If I had to speculate, I'd say that they spent a long time in development before monetizing, longer than investors were willing to entertain. It's hard for a B2B company to raise a Series B without a thoroughly proven revenue engine.
I don't know how this could have been fixed though. Databases are hard to develop and it's a tough market to crack. Enterprises aren't going to buy an incomplete product, especially not a database, which is arguably the most critical component in the entire stack. Anyone investing would have to know that this would be a years-long effort to build a solid product before the first dollar.
Perhaps RethinkDB could have shortened their development time by not pivoting around (originally SSD optimizations, later realtime. also Horizon is a bit of a mini-pivot), but I don't know by how much.
Just looking at some of the RethinkDB and ReQL stuff, I certainly wouldn't have used it. Two things hit me immediately:
- bad performance
- a dearth of types (literally only a single numeric type that is a 64-bit float, so that eliminates entire categories that rely on integer/fixed-precision exact arithmetic. Also, time series are seriously hurt by that decision. I've seen DBs have to move to 64-bit longs because of that issue alone. Having a pseudo-type layered on top is just going to tie up CPU cycles in the encode/decodes that need to happen. (Plus milliseconds aren't enough in a nano-second world now.)

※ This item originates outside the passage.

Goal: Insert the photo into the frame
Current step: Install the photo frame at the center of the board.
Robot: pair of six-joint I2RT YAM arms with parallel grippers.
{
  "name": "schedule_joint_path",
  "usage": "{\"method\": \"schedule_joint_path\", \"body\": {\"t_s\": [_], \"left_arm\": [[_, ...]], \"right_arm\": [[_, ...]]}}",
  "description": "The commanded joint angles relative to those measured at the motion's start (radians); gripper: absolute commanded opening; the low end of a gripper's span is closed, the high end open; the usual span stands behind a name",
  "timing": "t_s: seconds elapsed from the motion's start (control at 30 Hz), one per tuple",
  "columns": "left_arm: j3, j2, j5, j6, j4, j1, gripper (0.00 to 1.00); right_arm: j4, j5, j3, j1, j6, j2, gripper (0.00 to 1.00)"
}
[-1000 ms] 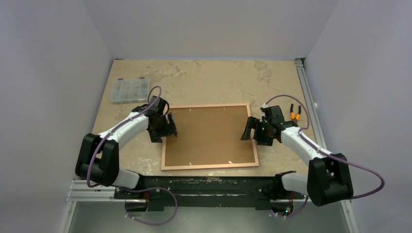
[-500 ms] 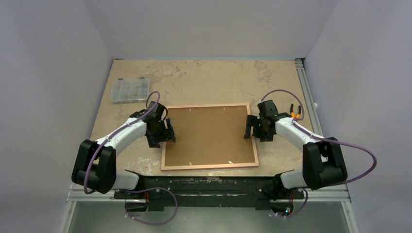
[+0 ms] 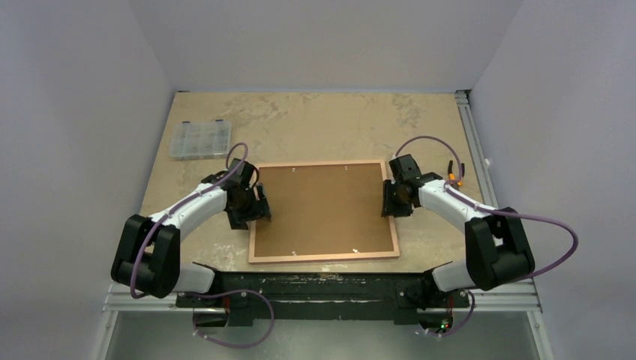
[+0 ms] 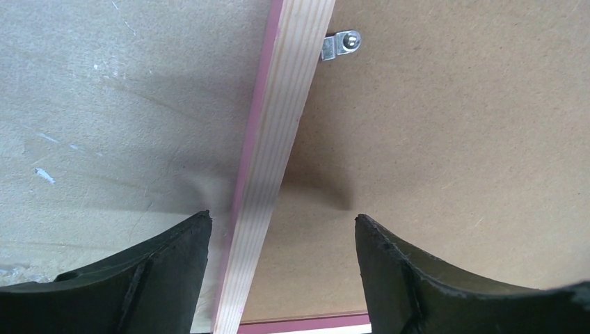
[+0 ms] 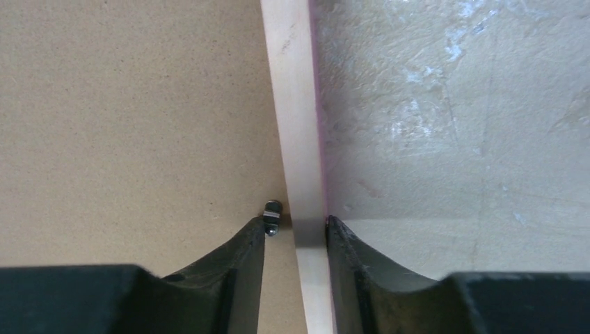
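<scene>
Top external view: the frame [image 3: 322,258] lies flat, back up, in the middle of the picture, and the backing board [image 3: 322,210] fills it. One arm reaches in from lower left, the other from lower right.
Photo: not visible in any view. It may be under the board or elsewhere; I cannot tell.
Left gripper [image 4: 282,217]: jaws wide, straddling the frame's left rail. One finger is over the table [image 3: 300,127] and one over the board; neither touches the wood.
Right gripper [image 5: 296,221]: jaws narrow about the right rail. The outer finger is against the rail's edge and the inner finger is just beside it, at a small metal clip [image 5: 271,209]. Whether the grip is firm, I cannot tell.
Risk, uneven hold: one side is nearly pinched and the other is loose, so a lift now would probably tilt or swing the frame.
Risk, clip: if the inner right finger lands on the clip instead of the wood, it may slip or turn the clip and loosen the board.
Risk, thin rail: a shallow pinch could slide off.
Surface: mottled beige, stone-look and flat, with pale scuffs. A clear compartment box [image 3: 199,139] sits upper left, well apart from the frame.
Room: plain pale walls on three sides.
</scene>
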Motion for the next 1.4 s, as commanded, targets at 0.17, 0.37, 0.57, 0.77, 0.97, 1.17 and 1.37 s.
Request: {"method": "schedule_joint_path", "body": {"t_s": [0.17,0.37,0.57,0.77,0.97,1.17,1.37], "left_arm": [[-0.017,0.009,0.016,0.018,0.039,0.0,0.72],[-0.012,-0.012,0.004,0.031,0.026,0.0,0.72],[0.005,-0.076,-0.016,0.058,0.001,0.0,0.72],[0.039,-0.243,-0.054,0.122,-0.057,-0.003,0.73],[0.038,-0.39,0.065,0.186,-0.02,-0.039,0.78],[0.076,-0.391,0.093,0.227,-0.001,-0.214,1.0],[0.088,-0.29,0.079,0.27,0.055,-0.429,0.98]], "right_arm": [[-0.02,0.137,0.032,0.01,-0.006,0.015,0.0],[-0.023,0.138,0.04,0.01,-0.009,0.007,0.0],[-0.001,0.076,0.032,0.01,-0.003,-0.029,0.0],[0.044,-0.038,0.011,0.008,0.025,-0.134,0.54],[0.045,-0.071,-0.017,0.0,0.045,-0.151,0.8],[0.067,-0.125,-0.074,-0.001,0.06,-0.127,0.8],[0.084,-0.171,-0.096,-0.001,0.068,-0.103,0.78]]}}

This whole "let's do everything with as few types as possible" I hope is a fad that will just die quickly in the DB world.
This is with about 20 minutes of looking around and just listing a few things. It looks like RethinkDB was written by web devs for web devs and I don't think that can compete in the database world. You might get the web devs onboard, but the database and HPC people at the firm will probably look at it and go "how quaint when can we get Oracle/Postgres/Informix/etc up and running?"
When you work with dynamically typed languages, the typeless nature of RethinkDB is awesome. MongoDB follows the same design.
Functionally, to me, RethinkDB was perfect. ReQL is one of the best query languages ever - It's so easy to learn and remember.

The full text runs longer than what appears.